"Take poison! Shoot yourself! Drown yourself!"
"I can't take poison. That fiend who robbed me has my stomach, so what could I put the poison into?" retorted the spirit. "Shoot myself? How? I haven't a pistol. If I had a pistol I couldn't fire it, because I've nothing to pull the trigger with. If I had something to pull the trigger with, what should I fire at? I have no brains to blow out, no heart to shoot at. I'd simply fire into air."
"How about the third method?" queried Toppleton.
"Drowning?" asked the unhappy Presence. "That wouldn't work. I've nothing to drown. If I could get under water, I'd bubble right up again, so you see it's useless. Besides, it's only the body that dies, not the spirit. You see the shape I'm left in."
"No," returned Hopkins, "I perceive the lack of shape you are left in, and I must confess you are in the hardest luck of any person I ever knew; but really, my dear sir, I don't see how I can render you any assistance, so we might as well consider the interview at an end. Now that I am better acquainted with you I will say, however, that if it gives you any pleasure to loll around here or to sleep up there in my cloisonné jar with the rose leaves, you are welcome to do so."
"If you would only hear my story, Hopkins," said the spirit, beseechingly, "you would be so wrought up by its horrible details that you would devise some plan for my relief. You would be less than a man if you did not, and I am told that you Americans are great fighters. Take this case for me, won't you?"
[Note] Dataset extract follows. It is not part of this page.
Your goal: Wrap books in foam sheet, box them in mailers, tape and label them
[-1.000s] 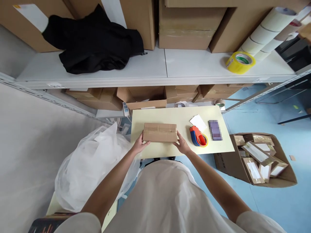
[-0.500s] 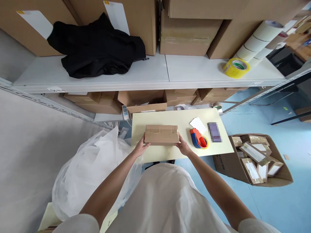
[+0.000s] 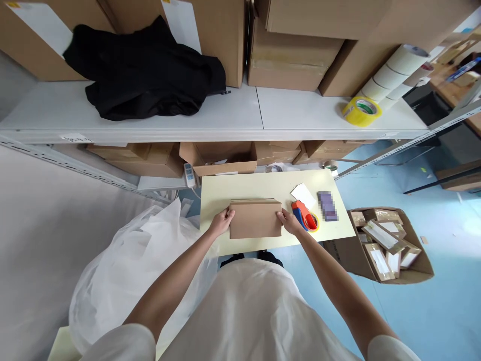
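Between my two hands is a small brown cardboard box (image 3: 255,219), tilted so that a broad plain face shows over the pale yellow table (image 3: 216,188). My left hand (image 3: 222,220) grips its left end, thumb on the near face. At the right end my right hand (image 3: 289,221) holds it the same way. Just right of that hand lies a red and blue tape dispenser (image 3: 305,215) with yellow-edged tape. White paper slips (image 3: 303,194) and a blurred purple item (image 3: 328,205) lie beyond it.
A large open carton (image 3: 345,255) of small taped boxes stands on the floor at right. White plastic wrap (image 3: 131,271) bulges at left. Behind the table, a shelf (image 3: 233,113) carries black cloth (image 3: 150,70), cartons, label rolls and yellow tape (image 3: 361,111).
The cardboard box has rolled in my hands: its taped top has turned away and a plain side now faces me. Both hands have shifted slightly right. The camera view has moved a little.
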Action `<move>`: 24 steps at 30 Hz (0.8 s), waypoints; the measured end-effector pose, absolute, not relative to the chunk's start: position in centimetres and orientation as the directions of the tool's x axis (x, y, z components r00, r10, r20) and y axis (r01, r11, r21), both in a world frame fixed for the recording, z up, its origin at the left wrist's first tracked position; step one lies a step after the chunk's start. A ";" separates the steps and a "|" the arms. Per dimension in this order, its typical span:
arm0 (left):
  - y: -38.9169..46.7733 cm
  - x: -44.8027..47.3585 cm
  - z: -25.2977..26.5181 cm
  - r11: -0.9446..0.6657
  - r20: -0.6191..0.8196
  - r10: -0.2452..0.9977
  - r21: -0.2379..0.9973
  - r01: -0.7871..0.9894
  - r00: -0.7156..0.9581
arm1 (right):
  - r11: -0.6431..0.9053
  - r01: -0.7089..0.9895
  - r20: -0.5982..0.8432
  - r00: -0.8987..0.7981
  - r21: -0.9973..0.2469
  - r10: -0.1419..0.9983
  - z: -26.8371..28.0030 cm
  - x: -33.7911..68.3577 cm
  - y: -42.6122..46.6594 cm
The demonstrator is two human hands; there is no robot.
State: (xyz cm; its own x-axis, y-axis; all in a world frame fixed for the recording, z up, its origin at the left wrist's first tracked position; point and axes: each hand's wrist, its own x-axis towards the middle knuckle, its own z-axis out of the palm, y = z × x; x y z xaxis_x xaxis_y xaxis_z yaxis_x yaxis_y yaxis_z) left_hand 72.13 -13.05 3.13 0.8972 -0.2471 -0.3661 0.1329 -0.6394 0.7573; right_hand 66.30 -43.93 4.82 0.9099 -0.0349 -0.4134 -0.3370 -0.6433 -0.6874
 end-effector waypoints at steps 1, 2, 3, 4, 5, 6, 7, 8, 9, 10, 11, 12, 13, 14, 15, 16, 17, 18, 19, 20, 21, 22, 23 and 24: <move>-13.5 72.4 3.0 -0.655 -0.389 -0.232 0.740 0.153 0.891 | -0.658 -0.352 -0.418 0.906 -0.665 -0.062 4.8 66.5 -44.1; -14.0 72.6 2.7 -0.663 -0.408 -0.217 0.729 0.173 0.887 | -0.664 -0.366 -0.424 0.902 -0.652 -0.081 4.7 66.7 -44.2; -14.4 72.8 2.5 -0.666 -0.421 -0.203 0.721 0.190 0.884 | -0.661 -0.379 -0.432 0.897 -0.647 -0.092 4.5 66.9 -44.3; -14.8 73.0 2.2 -0.670 -0.434 -0.189 0.713 0.207 0.881 | -0.655 -0.390 -0.441 0.892 -0.647 -0.096 4.3 67.2 -44.4; -15.1 73.2 1.9 -0.674 -0.449 -0.176 0.704 0.225 0.876 | -0.647 -0.400 -0.452 0.887 -0.649 -0.095 4.0 67.6 -44.5; -15.2 73.3 1.7 -0.677 -0.463 -0.165 0.695 0.242 0.871 | -0.640 -0.411 -0.465 0.880 -0.649 -0.093 3.8 68.0 -44.6; -15.3 73.3 1.6 -0.679 -0.475 -0.161 0.689 0.253 0.865 | -0.632 -0.421 -0.478 0.874 -0.650 -0.090 3.6 68.4 -44.6; -15.4 73.4 1.6 -0.681 -0.481 -0.162 0.687 0.255 0.862 | -0.625 -0.430 -0.489 0.868 -0.652 -0.087 3.3 68.9 -44.5; -15.4 73.3 1.6 -0.687 -0.476 -0.159 0.683 0.249 0.865 | -0.622 -0.432 -0.494 0.866 -0.653 -0.083 3.1 69.3 -44.4; -15.4 73.2 1.8 -0.703 -0.456 -0.144 0.671 0.233 0.878 | -0.622 -0.428 -0.488 0.869 -0.655 -0.084 2.9 69.6 -44.2; -15.5 73.0 2.1 -0.732 -0.419 -0.114 0.649 0.209 0.901 | -0.629 -0.413 -0.465 0.880 -0.659 -0.091 2.8 69.8 -44.0; -15.6 72.9 2.5 -0.770 -0.365 -0.075 0.613 0.179 0.928 | -0.641 -0.385 -0.424 0.900 -0.665 -0.100 2.6 69.7 -43.9; -15.9 72.7 3.0 -0.811 -0.298 -0.038 0.566 0.145 0.954 | -0.654 -0.348 -0.370 0.922 -0.672 -0.111 2.5 69.4 -43.8; -16.3 72.5 3.5 -0.850 -0.228 -0.013 0.515 0.109 0.974 | -0.667 -0.304 -0.305 0.945 -0.680 -0.119 2.5 68.8 -44.0; -16.8 72.4 4.2 -0.881 -0.166 -0.010 0.467 0.070 0.986 | -0.678 -0.259 -0.237 0.963 -0.688 -0.128 2.4 68.0 -44.3; -17.4 72.4 4.8 -0.903 -0.122 -0.033 0.428 0.022 0.992 | -0.690 -0.219 -0.170 0.976 -0.690 -0.139 2.3 67.0 -44.9; -18.3 72.4 5.4 -0.917 -0.098 -0.078 0.397 -0.033 0.992 | -0.708 -0.188 -0.110 0.982 -0.681 -0.154 2.2 65.8 -45.8; -19.2 72.6 6.0 -0.924 -0.091 -0.136 0.370 -0.093 0.987 | -0.730 -0.170 -0.060 0.983 -0.662 -0.175 2.0 64.5 -46.8; -20.4 72.8 6.5 -0.926 -0.101 -0.203 0.344 -0.157 0.974 | -0.755 -0.168 -0.019 0.979 -0.634 -0.201 1.8 63.3 -47.9; -21.6 73.1 6.9 -0.921 -0.124 -0.273 0.320 -0.222 0.954 | -0.777 -0.178 0.004 0.974 -0.604 -0.226 1.6 62.1 -49.1; -23.0 73.5 7.1 -0.912 -0.159 -0.338 0.299 -0.281 0.928 | -0.795 -0.199 0.005 0.969 -0.573 -0.247 1.3 61.1 -50.2; -24.3 74.0 7.2 -0.900 -0.199 -0.393 0.283 -0.331 0.898 | -0.807 -0.226 -0.019 0.966 -0.546 -0.258 1.1 60.3 -51.2; -25.7 74.4 7.2 -0.889 -0.240 -0.434 0.271 -0.370 0.868 | -0.816 -0.258 -0.069 0.963 -0.517 -0.261 0.9 59.9 -52.0; -26.9 74.9 7.1 -0.878 -0.277 -0.465 0.266 -0.397 0.841 | -0.825 -0.294 -0.138 0.956 -0.483 -0.260 0.7 59.7 -52.6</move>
State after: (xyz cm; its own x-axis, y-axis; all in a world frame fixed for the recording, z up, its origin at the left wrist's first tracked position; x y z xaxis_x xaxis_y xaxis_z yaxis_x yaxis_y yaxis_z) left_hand 74.92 -26.89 7.06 0.8410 -0.4646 -0.2773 -0.3974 -0.8782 0.2662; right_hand 59.71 -52.57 0.70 0.9557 -0.2601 -0.1378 -0.2941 -0.8249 -0.4827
Hopkins hesitated. He was strongly inclined to yield, the cause was so extraordinary, and yet he could not in a moment overcome his strongly-cultivated repugnance to burdening himself with a client. Then he was conscientious, too. He did not wish to identify the famous house of Toppleton, Morley, Harkins, Perkins, Mawson, Bronson, Smithers and Hicks with a case in which the possibilities of success seemed so remote. On the other hand he could not but reflect that, aside from the purely humane aspect of the matter, a successful issue would redound to the everlasting glory of himself and his partners over the sea—that is, it would if anybody could be made to believe in the existence of such a case. He realized that the emergency was one which must be met by himself alone, because he was thoroughly convinced that the hard-headed practical men of affairs whom he represented would scarcely credit his account of the occurrences of the last hour, and would set him down either as having been under the influence of drink or as having lost his senses. He would not have believed the story himself if some one else had told it to him, and he could not expect his partners in New York to be any more credulous than he would have been.
His hesitation was short-lived, however, for in a moment it was dispelled by a sigh from his unseen guest. It was the most heartrending sigh he had ever heard, and it overcame his scruples.
"By George!" he said, "I will listen to your story, and I'll help you if I can, only you will unstring my nerves unless you get yourself a shape of some kind or other. It makes my blood run cold to sit here and bandy words with an absolute nonentity."
"I don't know where I can get a shape," returned the spirit.